As the threat intelligence landscape grows and evolves, so does the need for tools that help us defend against evolving threats. Tools alone, mind you, will not be sufficient enough for us to defend our assets and keep our organizations operational. Organizations that manage to do it understand that there is more to Cyber Security than just having security controls in place. The goal post is constantly being moved and to keep up with it so must we.
Out of that need a plethora of tools and solutions were born, among which Breach & Attack Simulation (BAS) tools and solutions have become widely popular in the industry over the recent years. Attack simulation refers to the ability to simulate the tactics, techniques and procedures (TTP’s) of a threat actor. The business focus of most attack simulation tools and platforms is to provide a (semi) automated means of accomplishing the attacker’s view or perspective of the target organization.

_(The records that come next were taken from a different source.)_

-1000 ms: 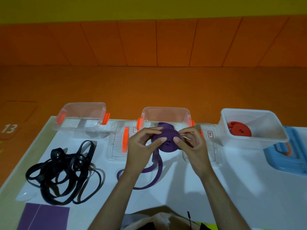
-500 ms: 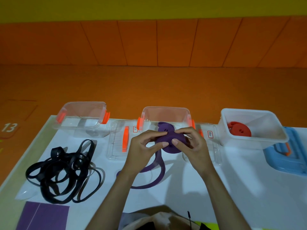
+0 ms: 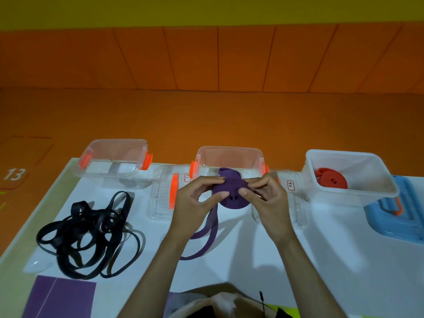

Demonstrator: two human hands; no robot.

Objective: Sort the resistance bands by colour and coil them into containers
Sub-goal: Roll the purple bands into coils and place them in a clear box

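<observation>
My left hand (image 3: 195, 199) and right hand (image 3: 267, 198) pinch the purple band (image 3: 231, 198) with curled fingers. Its tail (image 3: 211, 220) is shorter than before, so I judge coiling nearly done.

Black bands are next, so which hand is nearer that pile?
Left. The left hand holds the purple coil to the right of the black pile; the right hand grips the coil's far side, farther away.

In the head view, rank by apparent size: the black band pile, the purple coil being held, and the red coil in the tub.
1. black band pile, clearly largest.
2 and 3. purple coil and red coil look about alike. The purple one is nearer and partly hidden, so I won't rank them.
</observation>
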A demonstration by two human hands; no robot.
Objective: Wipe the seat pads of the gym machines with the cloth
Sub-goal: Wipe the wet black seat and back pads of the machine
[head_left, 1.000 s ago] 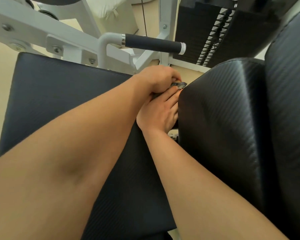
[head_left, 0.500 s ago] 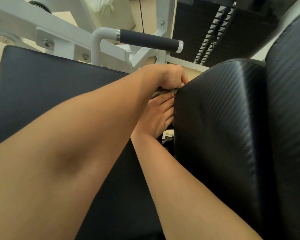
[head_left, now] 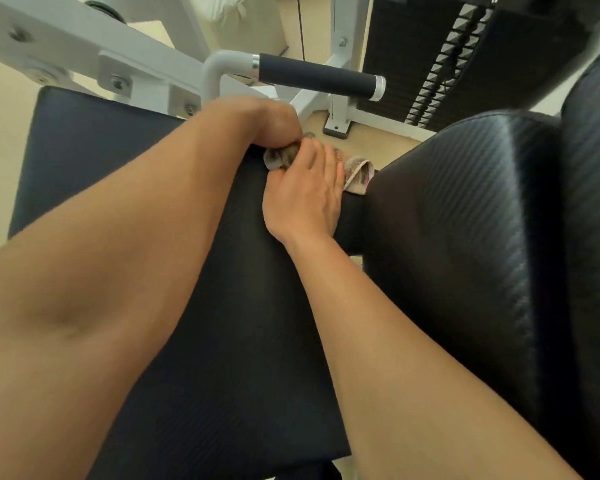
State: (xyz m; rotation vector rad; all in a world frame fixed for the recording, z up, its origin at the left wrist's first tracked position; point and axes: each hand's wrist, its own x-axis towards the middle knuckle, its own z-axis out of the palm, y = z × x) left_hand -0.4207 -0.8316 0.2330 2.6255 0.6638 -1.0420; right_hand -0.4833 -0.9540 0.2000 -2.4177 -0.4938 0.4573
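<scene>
A black seat pad (head_left: 94, 157) lies flat below me, with a black back pad (head_left: 465, 216) rising at its right. A patterned grey-beige cloth (head_left: 359, 173) is bunched at the far right corner of the seat pad, in the gap beside the back pad. My left hand (head_left: 269, 124) is fisted on the cloth's left end. My right hand (head_left: 303, 197) lies flat over the cloth's middle, fingers pointing away from me, pressing it to the pad edge. Only both ends of the cloth show.
A white machine frame (head_left: 84, 53) runs across the top, with a black foam-grip handle (head_left: 316, 76) just beyond my hands. A black weight stack (head_left: 440, 60) stands at the upper right. Beige floor shows at the left and between the pads.
Both hands have drawn back out of the gap between the pads toward the seat pad's corner. More of the cloth now shows at the right of my right hand.
</scene>
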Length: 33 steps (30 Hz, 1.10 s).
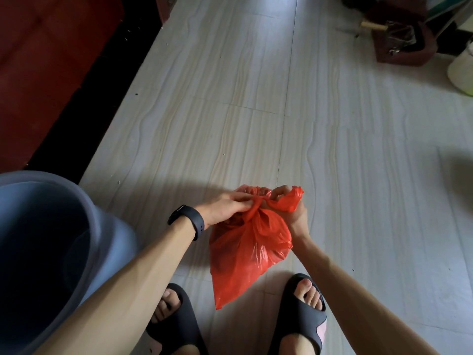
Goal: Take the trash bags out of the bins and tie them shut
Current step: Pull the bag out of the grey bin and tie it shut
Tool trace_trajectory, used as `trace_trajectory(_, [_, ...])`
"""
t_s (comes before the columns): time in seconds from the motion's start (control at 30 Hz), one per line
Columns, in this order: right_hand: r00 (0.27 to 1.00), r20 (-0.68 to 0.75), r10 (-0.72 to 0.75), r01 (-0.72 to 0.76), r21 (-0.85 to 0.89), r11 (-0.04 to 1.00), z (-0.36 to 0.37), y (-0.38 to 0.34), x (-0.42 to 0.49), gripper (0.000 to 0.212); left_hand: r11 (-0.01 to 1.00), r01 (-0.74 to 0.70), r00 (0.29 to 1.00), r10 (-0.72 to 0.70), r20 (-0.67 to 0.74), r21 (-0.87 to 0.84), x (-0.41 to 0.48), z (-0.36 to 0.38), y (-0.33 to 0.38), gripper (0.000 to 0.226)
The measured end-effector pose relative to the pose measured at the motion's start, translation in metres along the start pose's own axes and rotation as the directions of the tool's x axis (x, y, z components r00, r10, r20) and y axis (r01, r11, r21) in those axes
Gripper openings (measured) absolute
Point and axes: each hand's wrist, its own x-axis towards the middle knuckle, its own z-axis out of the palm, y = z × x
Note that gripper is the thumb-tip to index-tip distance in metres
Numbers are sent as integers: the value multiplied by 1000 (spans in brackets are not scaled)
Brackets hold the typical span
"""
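Most of the view is pale streaked floor (256, 98), running from 6 o'clock up to 12. A red wooden panel (51, 60) fills the corner at 10 o'clock, with a dark strip along its foot.

At 8 o'clock stands a grey-blue bin (107, 239). Its mouth faces up and its inside lies in deep shadow, so whatever it holds cannot be told.

Just below centre, at 6 o'clock, a red plastic bag (245, 257) hangs between the person's two forearms, apart from the bin and to its right. Its neck is gathered and twisted into a rope at the top. The body hangs slack and thin, its lower corner dangling between the feet; its contents are hidden by the plastic.

Black sandals sit at the bottom edge, the left sandal (176, 326) at 7 o'clock and the right sandal (304, 316) at 5.

At 1 o'clock a dark red box (401, 47) holds crumpled clear plastic, and a pale tub (460, 67) stands beside it at 2 o'clock.

The left grip (225, 208) is closed, fingers pinching the twisted neck from the left. The right grip (294, 213) is curled tight round a loose tail of the bag that sticks out to the right.

A black wristband (189, 221) circles the left wrist.
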Motion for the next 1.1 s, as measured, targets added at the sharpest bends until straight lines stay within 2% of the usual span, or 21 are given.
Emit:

While traditional vulnerability scanning technology focuses on the identification of systems, networks and application vulnerabilities, attack BAS solutions go the extra mile by allowing to simulate the different phases of the security kill-chain while at the same time providing recommendations on how to secure the target organization.
Most importantly though, a BAS solution would aim to see if the security controls of the organization have been correctly configured and if they are able to discover and catch attacks.

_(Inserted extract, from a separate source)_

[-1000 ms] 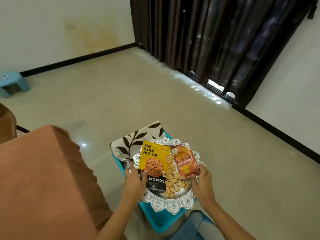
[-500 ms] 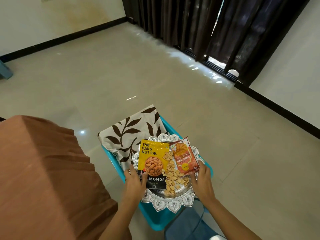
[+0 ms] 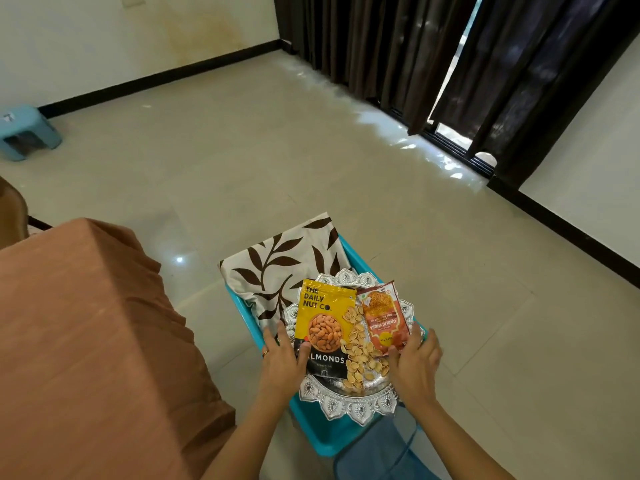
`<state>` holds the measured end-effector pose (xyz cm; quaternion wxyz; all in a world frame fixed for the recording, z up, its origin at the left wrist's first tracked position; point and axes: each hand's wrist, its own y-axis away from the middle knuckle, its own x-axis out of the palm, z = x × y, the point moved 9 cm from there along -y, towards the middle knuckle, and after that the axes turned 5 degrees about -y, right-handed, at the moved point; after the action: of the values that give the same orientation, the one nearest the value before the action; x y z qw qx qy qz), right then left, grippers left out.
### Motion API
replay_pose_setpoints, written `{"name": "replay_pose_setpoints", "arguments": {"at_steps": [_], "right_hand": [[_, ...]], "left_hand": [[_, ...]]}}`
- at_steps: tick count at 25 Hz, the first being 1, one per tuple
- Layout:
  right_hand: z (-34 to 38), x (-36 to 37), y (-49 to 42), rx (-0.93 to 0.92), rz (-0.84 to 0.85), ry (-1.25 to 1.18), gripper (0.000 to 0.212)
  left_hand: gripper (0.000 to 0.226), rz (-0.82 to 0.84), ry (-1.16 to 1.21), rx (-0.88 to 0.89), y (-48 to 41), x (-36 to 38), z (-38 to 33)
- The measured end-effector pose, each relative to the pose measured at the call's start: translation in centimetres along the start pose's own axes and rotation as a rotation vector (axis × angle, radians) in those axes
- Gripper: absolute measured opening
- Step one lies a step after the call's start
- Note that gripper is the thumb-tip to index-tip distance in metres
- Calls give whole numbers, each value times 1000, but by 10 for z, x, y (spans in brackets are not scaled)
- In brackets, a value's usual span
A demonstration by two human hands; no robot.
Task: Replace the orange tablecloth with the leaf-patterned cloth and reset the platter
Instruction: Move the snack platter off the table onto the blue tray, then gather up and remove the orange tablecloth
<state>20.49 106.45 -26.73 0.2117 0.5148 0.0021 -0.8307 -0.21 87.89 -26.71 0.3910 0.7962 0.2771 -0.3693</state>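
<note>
A silver platter [image 3: 349, 407] with a scalloped rim rests on a blue plastic stool [image 3: 311, 434], its far edge overlapping the folded leaf-patterned cloth [image 3: 284, 258]. It carries a yellow almond pack [image 3: 322, 320], an orange snack pack [image 3: 381, 317] and loose nut shells [image 3: 360, 351]. My left hand [image 3: 282, 358] grips the platter's left rim, thumb on the almond pack. My right hand [image 3: 415, 365] grips the right rim, thumb at the orange pack. The orange tablecloth [image 3: 86, 341] covers the table at the left.
A small blue step stool [image 3: 27, 133] stands by the far-left wall. Dark curtains [image 3: 415, 46] hang over a sliding door at the back right. Pale tiled floor [image 3: 277, 150] lies open beyond the stool. Blue trouser fabric [image 3: 381, 455] shows at the bottom.
The view tipped down, then back up. Both hands stay on the platter's rims, and the platter keeps its place on the blue stool.
</note>
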Motion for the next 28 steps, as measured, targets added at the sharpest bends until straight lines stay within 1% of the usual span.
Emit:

A good breach simulator would simulate, assess, and validate the most current attack techniques used by advanced persistent threats (APT’s). This is of course not limited just to the techniques but also to the tools these threat actors would use. An even better breach simulator would then leverage these attack behaviours against a standard, such as the MITRE ATT&CK Framework, to give you a better understanding of the progression path an APT would take by following every step in their attack, what is referred to as the Cyber Kill-Chain.
Tools for Attack Simulations
As we mentioned before, there are several tools out there and each one of these works a little bit differently. Below are some examples:
Infection Monkey – it allows you to automatically simulate and attack for credentials theft or check for compromised assets or misconfigured security controls to mention a few of its features;
NeSSi2 – this tool focuses mainly on testing intrusion algorithms, network analysis and profile-based automated attacks.
AttackIQ – it allows you to customize attack scenarios to mimic real-world threats. It makes use of lightweight agents deployed at your endpoints;
Cymulate – it allows you to simulate attacks at every stage of the cyber kill-chain and reports back how well your security controls did. Like AttackIQ Cymulate does this through the use of agents deployed at your endpoints.
When looking at BAS solutions, it is important to understand how they actually work. What makes them sure that the results they get are not just false positives and how they really relate to the tools actually used by the organization’s SOC team?
Well, it turns out that they do this in a rather smart way. For instance, let us assume that we want to run an attack simulation using Cymulate and that, in a given scenario, we want to validate the following:
- Can we gain access to the assets (computers or devices connected to the network)?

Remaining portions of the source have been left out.